PROBLEM TO SOLVE:
After locating the line with "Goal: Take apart" in the data that follows, return it and every later line exactly, up to and including the line with "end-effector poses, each".

AVAILABLE DATA:

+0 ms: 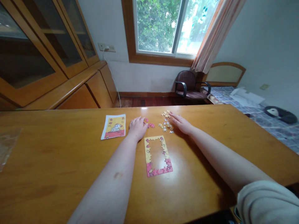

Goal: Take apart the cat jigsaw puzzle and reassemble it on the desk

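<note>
My left hand [137, 127] lies palm down on the table, fingers stretched out beside a small group of pink puzzle pieces [151, 125]. My right hand [181, 123] rests with extended fingers at the edge of a pile of yellow puzzle pieces [166, 114]. Nearer to me is a scatter of pale, patterned puzzle pieces [165, 125]. Between my forearms lies a jigsaw border [159, 171], joined into a rectangle, yellow above and pink below, with bare tabletop inside. A picture sheet [114, 127] showing a white cartoon animal lies left of my left hand.
The wooden table [58, 161] spans the foreground. A clear plastic bag [8, 146] lies at its left side. Beyond it stand a wooden cabinet [79, 96], a brown armchair [188, 84] and a bed [224, 93] with a plaid cover.
</note>
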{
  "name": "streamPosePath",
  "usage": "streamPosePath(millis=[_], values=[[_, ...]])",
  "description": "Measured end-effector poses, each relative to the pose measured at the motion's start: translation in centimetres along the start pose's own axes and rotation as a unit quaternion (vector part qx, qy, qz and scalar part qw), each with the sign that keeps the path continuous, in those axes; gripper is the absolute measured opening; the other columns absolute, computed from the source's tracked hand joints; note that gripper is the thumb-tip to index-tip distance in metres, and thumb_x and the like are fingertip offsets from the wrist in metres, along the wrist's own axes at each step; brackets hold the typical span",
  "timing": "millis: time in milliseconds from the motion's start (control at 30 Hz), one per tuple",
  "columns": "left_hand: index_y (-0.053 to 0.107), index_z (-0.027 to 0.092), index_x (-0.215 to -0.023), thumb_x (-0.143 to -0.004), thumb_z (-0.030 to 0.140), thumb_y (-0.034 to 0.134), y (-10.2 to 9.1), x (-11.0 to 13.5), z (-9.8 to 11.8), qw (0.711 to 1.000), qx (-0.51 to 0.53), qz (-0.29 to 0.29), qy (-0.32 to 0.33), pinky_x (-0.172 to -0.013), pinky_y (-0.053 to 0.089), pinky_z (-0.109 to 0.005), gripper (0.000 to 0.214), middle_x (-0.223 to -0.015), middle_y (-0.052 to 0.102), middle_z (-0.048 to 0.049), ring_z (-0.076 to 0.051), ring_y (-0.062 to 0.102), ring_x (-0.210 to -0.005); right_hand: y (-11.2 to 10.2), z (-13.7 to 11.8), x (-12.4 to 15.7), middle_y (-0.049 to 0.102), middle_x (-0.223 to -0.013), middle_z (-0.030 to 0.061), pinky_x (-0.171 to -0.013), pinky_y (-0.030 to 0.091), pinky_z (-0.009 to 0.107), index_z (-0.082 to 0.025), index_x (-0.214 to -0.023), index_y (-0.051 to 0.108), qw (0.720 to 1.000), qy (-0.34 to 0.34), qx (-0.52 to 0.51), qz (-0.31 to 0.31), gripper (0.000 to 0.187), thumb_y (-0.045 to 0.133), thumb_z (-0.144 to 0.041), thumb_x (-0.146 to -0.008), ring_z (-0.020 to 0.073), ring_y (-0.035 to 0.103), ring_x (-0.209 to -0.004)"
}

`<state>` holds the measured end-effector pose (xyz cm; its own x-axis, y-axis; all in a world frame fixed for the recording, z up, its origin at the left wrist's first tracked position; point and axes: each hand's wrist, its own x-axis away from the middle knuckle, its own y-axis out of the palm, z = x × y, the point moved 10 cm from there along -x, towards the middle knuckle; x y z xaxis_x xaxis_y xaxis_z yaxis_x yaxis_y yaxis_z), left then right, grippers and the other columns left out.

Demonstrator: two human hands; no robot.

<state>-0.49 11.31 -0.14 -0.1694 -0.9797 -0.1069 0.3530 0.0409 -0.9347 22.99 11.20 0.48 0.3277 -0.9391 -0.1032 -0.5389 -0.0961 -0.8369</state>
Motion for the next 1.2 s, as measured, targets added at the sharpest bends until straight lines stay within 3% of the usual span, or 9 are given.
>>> streamPosePath(millis=[67,200,367,533,767,900,1033,1133,1200], values=[[0.051,0.017,-0.136,-0.093,0.036,0.042,0.1,0.0,-0.1,1.000,-0.001,0.000,-0.002,-0.115,0.027,-0.046,0.048,-0.145,0.048,-0.0136,-0.028,0.040,-0.136,-0.8,2.7,-0.8,0.024,-0.158,0.0109,-0.120,0.015,0.046,-0.016,-0.152,0.029,0.997,0.063,0.010,0.042,0.068,0.029,-0.056,-0.096,0.0248,0.021,-0.146],[0.052,0.017,-0.135,-0.093,0.037,0.042,0.0,0.1,-0.1,1.000,-0.006,-0.002,-0.006,-0.115,0.027,-0.044,0.047,-0.145,0.048,-0.0133,-0.028,0.041,-0.135,0.2,4.7,-4.3,0.022,-0.158,0.0150,-0.120,0.014,0.046,-0.013,-0.153,0.023,0.990,0.108,0.090,0.020,0.075,0.036,-0.058,-0.094,0.0269,0.019,-0.147],[0.052,0.017,-0.135,-0.093,0.037,0.042,-0.2,0.2,0.0,1.000,-0.007,-0.002,-0.011,-0.115,0.028,-0.045,0.047,-0.145,0.048,-0.0137,-0.029,0.041,-0.135,3.1,1.6,-9.3,0.022,-0.158,0.0113,-0.120,0.014,0.047,-0.016,-0.152,0.029,0.986,0.030,0.152,-0.063,0.068,0.033,-0.054,-0.096,0.0261,0.015,-0.148],[0.052,0.017,-0.134,-0.094,0.037,0.042,-0.2,0.2,0.1,1.000,-0.009,-0.001,-0.005,-0.114,0.028,-0.046,0.047,-0.145,0.048,-0.0138,-0.029,0.041,-0.135,5.2,-1.5,-11.3,0.021,-0.159,0.0090,-0.120,0.013,0.047,-0.019,-0.151,0.031,0.981,-0.038,0.162,-0.101,0.064,0.041,-0.049,-0.095,0.0253,0.016,-0.148],[0.050,0.016,-0.137,-0.094,0.038,0.041,0.0,0.1,0.1,1.000,-0.009,-0.008,-0.002,-0.115,0.026,-0.047,0.049,-0.146,0.046,-0.0140,-0.030,0.039,-0.136,5.8,-3.0,-8.9,0.026,-0.157,0.0064,-0.120,0.012,0.048,-0.023,-0.149,0.036,0.981,-0.118,0.089,-0.121,0.060,0.041,-0.048,-0.095,0.0246,0.018,-0.147],[0.051,0.016,-0.137,-0.094,0.038,0.042,0.0,0.1,0.1,1.000,0.001,-0.006,-0.004,-0.115,0.026,-0.047,0.049,-0.146,0.046,-0.0143,-0.029,0.039,-0.136,2.3,-1.8,-7.0,0.024,-0.159,0.0033,-0.121,0.012,0.048,-0.026,-0.150,0.033,0.993,-0.094,-0.071,0.010,0.064,0.035,-0.058,-0.095,0.0237,0.014,-0.148],[0.052,0.017,-0.135,-0.093,0.037,0.043,-0.3,0.2,0.1,1.000,0.000,0.002,-0.006,-0.115,0.028,-0.047,0.047,-0.144,0.048,-0.0141,-0.029,0.042,-0.135,-0.5,-1.6,-3.1,0.038,-0.153,0.0052,-0.120,0.019,0.046,-0.025,-0.146,0.042,0.973,-0.107,-0.171,0.111,0.062,0.032,-0.060,-0.095,0.0236,0.030,-0.144],[0.053,0.017,-0.133,-0.093,0.037,0.043,-0.3,0.2,0.2,1.000,-0.007,0.005,-0.001,-0.114,0.029,-0.047,0.046,-0.143,0.050,-0.0146,-0.029,0.043,-0.134,0.9,-4.4,0.2,0.050,-0.145,0.0065,-0.117,0.029,0.045,-0.026,-0.139,0.052,0.973,-0.191,-0.127,0.020,0.054,0.032,-0.055,-0.098,0.0229,0.043,-0.136],[0.053,0.017,-0.133,-0.093,0.037,0.043,-0.2,0.2,0.2,1.000,-0.009,0.005,0.002,-0.114,0.029,-0.047,0.046,-0.143,0.049,-0.0146,-0.029,0.042,-0.134,2.7,-6.0,1.7,0.044,-0.149,0.0072,-0.118,0.027,0.044,-0.026,-0.141,0.050,0.971,-0.230,-0.046,-0.056,0.053,0.036,-0.054,-0.097,0.0227,0.038,-0.139]])
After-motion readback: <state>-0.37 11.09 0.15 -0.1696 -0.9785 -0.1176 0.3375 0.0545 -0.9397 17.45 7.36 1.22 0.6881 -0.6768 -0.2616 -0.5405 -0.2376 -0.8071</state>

ANSWER TO THIS TASK:
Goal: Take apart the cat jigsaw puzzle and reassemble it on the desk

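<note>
My left hand [137, 127] lies palm down on the table, fingers stretched out beside a small group of pink puzzle pieces [151, 125]. My right hand [181, 123] rests with extended fingers at the edge of a pile of yellow puzzle pieces [166, 114]. Nearer to me is a scatter of pale, patterned puzzle pieces [165, 125]. Between my forearms lies a jigsaw border [159, 171], joined into a rectangle, yellow above and pink below, with bare tabletop inside. A picture sheet [114, 127] showing a white cartoon animal lies left of my left hand.
The wooden table [58, 161] spans the foreground. A clear plastic bag [8, 146] lies at its left side. Beyond it stand a wooden cabinet [79, 96], a brown armchair [188, 84] and a bed [224, 93] with a plaid cover.
</note>
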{
  "name": "streamPosePath",
  "usage": "streamPosePath(millis=[_], values=[[_, ...]])",
  "description": "Measured end-effector poses, each relative to the pose measured at the motion's start: translation in centimetres along the start pose's own axes and rotation as a unit quaternion (vector part qx, qy, qz and scalar part qw), each with the sign that keeps the path continuous, in those axes; gripper is the absolute measured opening; the other columns absolute, computed from the source's tracked hand joints; note that gripper is the thumb-tip to index-tip distance in metres, and thumb_x and the like are fingertip offsets from the wrist in metres, along the wrist's own axes at each step; brackets hold the typical span",

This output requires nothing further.